§ REQUIREMENT:
Pictures in the records below must be left out. Return exactly the lines from the line with "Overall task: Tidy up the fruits" to the line with "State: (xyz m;", both included.
---- DATASET RECORDS
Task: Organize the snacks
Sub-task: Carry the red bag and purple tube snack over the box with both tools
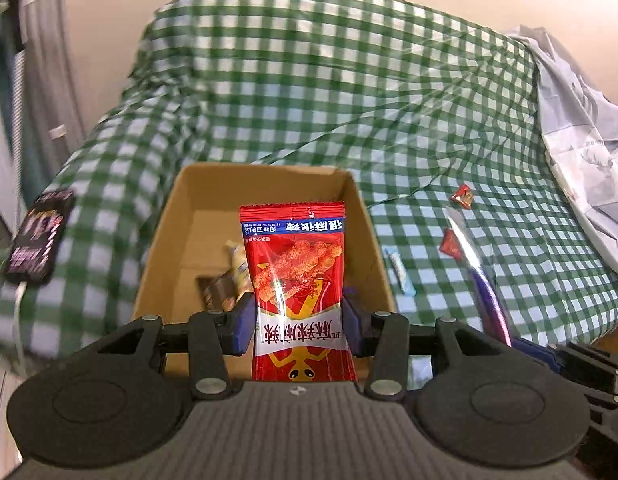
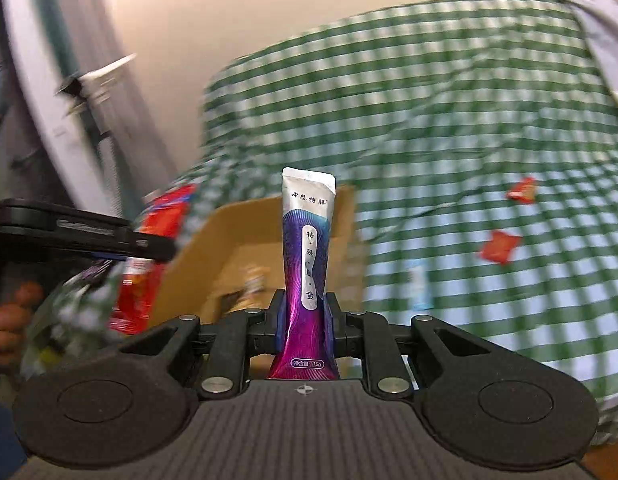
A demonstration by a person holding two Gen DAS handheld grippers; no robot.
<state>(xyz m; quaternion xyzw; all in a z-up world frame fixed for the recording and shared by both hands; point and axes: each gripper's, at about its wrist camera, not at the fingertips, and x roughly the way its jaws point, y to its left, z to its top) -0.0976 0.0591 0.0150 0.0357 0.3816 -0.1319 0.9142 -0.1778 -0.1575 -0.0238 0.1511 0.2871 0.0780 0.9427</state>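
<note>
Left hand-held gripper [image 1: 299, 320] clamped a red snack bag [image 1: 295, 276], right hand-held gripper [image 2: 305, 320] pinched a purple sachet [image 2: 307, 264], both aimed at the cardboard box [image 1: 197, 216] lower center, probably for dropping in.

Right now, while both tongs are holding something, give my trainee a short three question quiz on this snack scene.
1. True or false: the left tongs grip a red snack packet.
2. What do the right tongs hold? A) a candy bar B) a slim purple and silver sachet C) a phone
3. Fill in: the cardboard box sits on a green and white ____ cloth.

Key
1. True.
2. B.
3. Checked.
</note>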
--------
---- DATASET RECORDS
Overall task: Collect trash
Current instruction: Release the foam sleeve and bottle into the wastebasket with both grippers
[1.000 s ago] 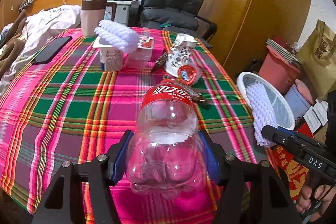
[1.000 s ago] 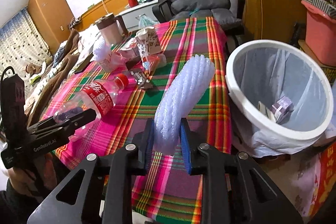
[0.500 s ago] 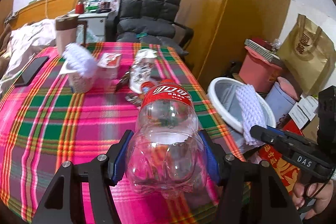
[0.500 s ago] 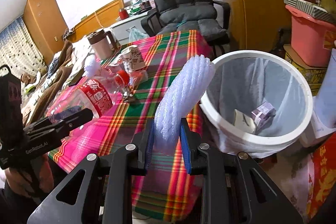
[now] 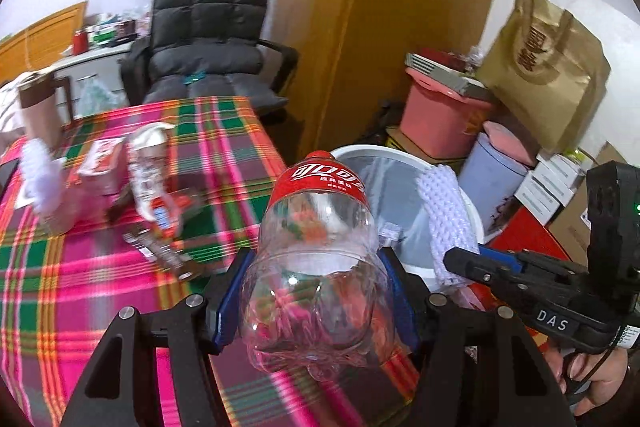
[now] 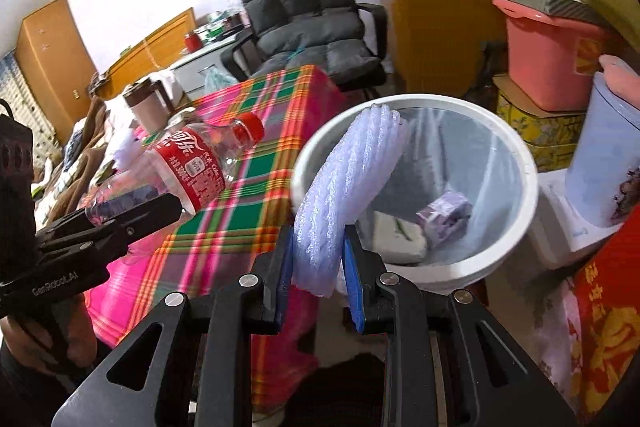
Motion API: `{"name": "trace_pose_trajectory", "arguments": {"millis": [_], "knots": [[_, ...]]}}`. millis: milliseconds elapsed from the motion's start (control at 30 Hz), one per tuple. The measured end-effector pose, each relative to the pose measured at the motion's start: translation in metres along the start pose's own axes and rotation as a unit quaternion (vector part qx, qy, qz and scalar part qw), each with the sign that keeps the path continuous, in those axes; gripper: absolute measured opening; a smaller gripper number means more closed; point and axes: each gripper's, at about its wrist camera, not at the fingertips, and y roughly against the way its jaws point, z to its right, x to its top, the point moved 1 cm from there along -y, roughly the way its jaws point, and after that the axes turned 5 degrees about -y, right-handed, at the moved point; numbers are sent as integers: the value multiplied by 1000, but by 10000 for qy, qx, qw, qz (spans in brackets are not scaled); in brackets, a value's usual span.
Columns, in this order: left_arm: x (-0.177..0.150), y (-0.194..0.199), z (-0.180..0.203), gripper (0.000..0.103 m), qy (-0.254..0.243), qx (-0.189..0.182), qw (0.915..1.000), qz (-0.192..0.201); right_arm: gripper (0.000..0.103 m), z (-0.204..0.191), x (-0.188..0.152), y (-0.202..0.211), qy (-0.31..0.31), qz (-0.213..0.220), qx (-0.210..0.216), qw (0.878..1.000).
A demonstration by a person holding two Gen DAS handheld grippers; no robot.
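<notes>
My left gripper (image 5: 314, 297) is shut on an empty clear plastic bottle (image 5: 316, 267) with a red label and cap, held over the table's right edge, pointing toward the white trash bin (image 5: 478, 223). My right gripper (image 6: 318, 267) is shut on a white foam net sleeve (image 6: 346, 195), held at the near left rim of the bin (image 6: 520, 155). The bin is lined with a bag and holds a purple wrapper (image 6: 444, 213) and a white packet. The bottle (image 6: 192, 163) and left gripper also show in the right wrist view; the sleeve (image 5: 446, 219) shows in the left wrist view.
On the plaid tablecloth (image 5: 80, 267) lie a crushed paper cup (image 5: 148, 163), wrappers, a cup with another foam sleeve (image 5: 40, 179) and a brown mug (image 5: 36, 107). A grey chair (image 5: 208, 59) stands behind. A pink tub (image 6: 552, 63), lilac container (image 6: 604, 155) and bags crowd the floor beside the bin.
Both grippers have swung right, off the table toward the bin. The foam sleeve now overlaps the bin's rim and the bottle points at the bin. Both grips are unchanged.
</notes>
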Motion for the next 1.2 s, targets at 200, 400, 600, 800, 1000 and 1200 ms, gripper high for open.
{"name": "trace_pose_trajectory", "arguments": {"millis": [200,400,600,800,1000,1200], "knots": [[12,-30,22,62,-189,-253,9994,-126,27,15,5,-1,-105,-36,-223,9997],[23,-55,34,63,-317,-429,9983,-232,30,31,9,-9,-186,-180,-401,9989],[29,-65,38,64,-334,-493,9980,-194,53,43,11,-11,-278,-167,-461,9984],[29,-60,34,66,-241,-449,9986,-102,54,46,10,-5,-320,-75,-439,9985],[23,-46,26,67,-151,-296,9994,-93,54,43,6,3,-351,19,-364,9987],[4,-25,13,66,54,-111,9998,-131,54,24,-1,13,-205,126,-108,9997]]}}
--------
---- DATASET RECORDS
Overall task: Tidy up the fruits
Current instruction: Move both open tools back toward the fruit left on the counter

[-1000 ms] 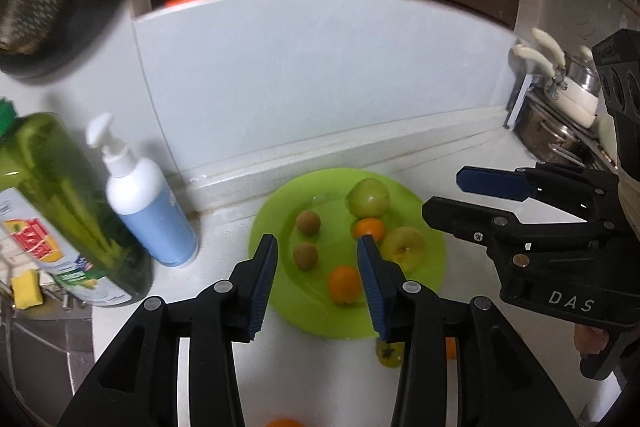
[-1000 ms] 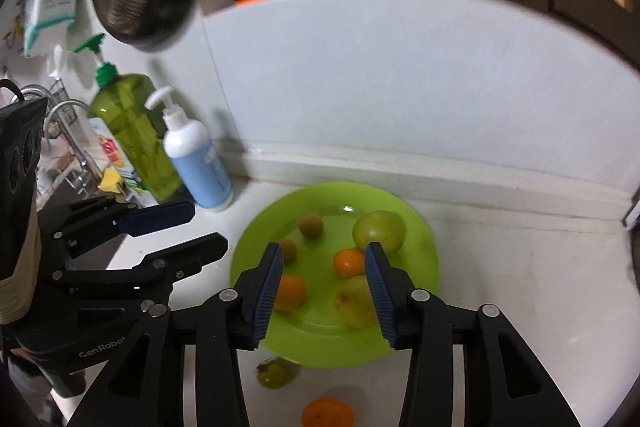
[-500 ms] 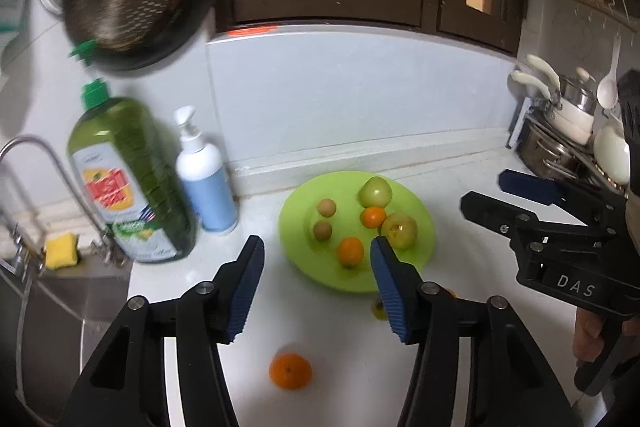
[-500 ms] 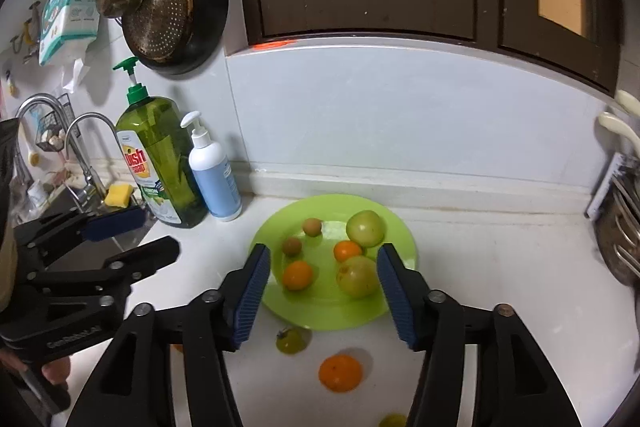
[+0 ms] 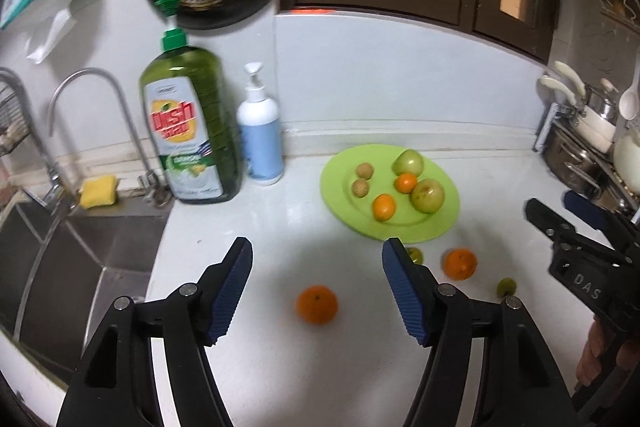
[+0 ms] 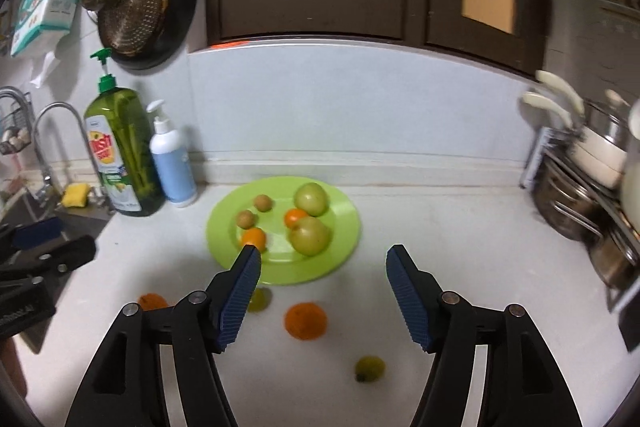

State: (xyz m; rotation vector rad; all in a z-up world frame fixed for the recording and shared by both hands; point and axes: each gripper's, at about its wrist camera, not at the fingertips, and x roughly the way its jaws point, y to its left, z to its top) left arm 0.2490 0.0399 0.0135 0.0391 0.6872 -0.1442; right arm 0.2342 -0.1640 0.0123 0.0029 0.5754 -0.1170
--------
§ RESPONSE:
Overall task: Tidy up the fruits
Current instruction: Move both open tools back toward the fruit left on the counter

[-1000 ms] 
[-1000 ms] 
[-500 ms] 
[-500 ms] 
[+0 ms] 
[+0 ms] 

State: (xyz m; rotation vector rad; all in a z-up world frame fixed for the recording and shared by both hands; point and axes: each gripper's, at about its wrist camera, not at the fingertips, and x roughly the way its jaws point, y to its left, z to its top) left arm 0.2490 0.0399 0.0135 0.0391 0.6872 -0.1442; right arm 0.2342 -0.1640 0.0123 0.0029 0.5754 -0.1170

This output has been given in full.